How Voting Works

How Voting Works

It’s 2026, which means… it’s a major election year in the United States. And you’ve probably heard some stories. Elon Musk rigged the 2024 election with Starlink (that didn’t happen). Russian hackers have repeatedly breached election systems (some narrow systems parts, yes, but not tabulation and they didn't alter outcomes). Dominion voting machines stole the election in 2020 (no they did not). There were statistical anomalies in key swing states in 2024 that indicate the election was stolen (no, those aren’t anomalies, and the election wasn’t stolen).

How can you possibly make sense of all of this?

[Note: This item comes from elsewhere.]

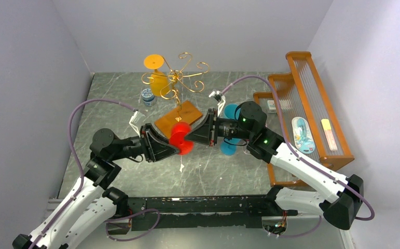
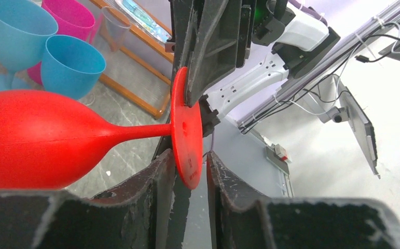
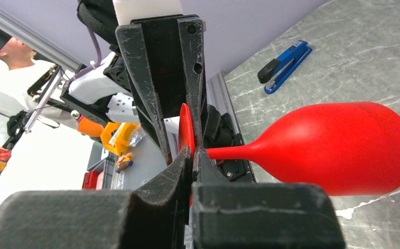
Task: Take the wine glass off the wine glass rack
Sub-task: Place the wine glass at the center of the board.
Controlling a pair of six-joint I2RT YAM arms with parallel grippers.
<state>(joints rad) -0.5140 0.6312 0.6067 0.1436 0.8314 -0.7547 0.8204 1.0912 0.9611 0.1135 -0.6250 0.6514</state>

I’m Ben Adida. I received my PhD from MIT in election security & cryptography in 2006. I’ve been working on election technology for close to 30 years in academia and industry. I’ve built large high-security software systems in other fields, and I’ve run product and engineering teams at a number of tech companies you've likely heard of. Since 2018, I run VotingWorks, the only non-profit vendor of voting equipment in the United States. I want to help you understand where we are with voting technology in the US. I’ll make this as objective as possible.

The truth is, American elections have sometimes used questionable equipment we probably shouldn’t have deployed. The paperless touchscreen machines of the early 2000s were generally a bad idea. But the truth is also that voting systems have been dramatically improved over the last 25 years by security, accessibility, and policy experts, as well as advocates and activists. In 2026, with the many safeguards in place, we’re doing okay. We can do a lot better – I wouldn’t be running a voting technology organization if I didn’t think so – but our voting technology hair is not on fire.

What we need desperately is to debate the real issues, so we can actually improve American voting technology together. That's what I’m attempting to do here – lay out the real issues and shoot down the distracting false narratives.

In this blog, How Voting Works, and in the accompanying podcast, I’ll cover every topic: what is a voting machine? Why do we even need them? Have they been hacked, or could they be hacked? Why is this so hard in the first place? And what's this I hear about QR codes on my ballot?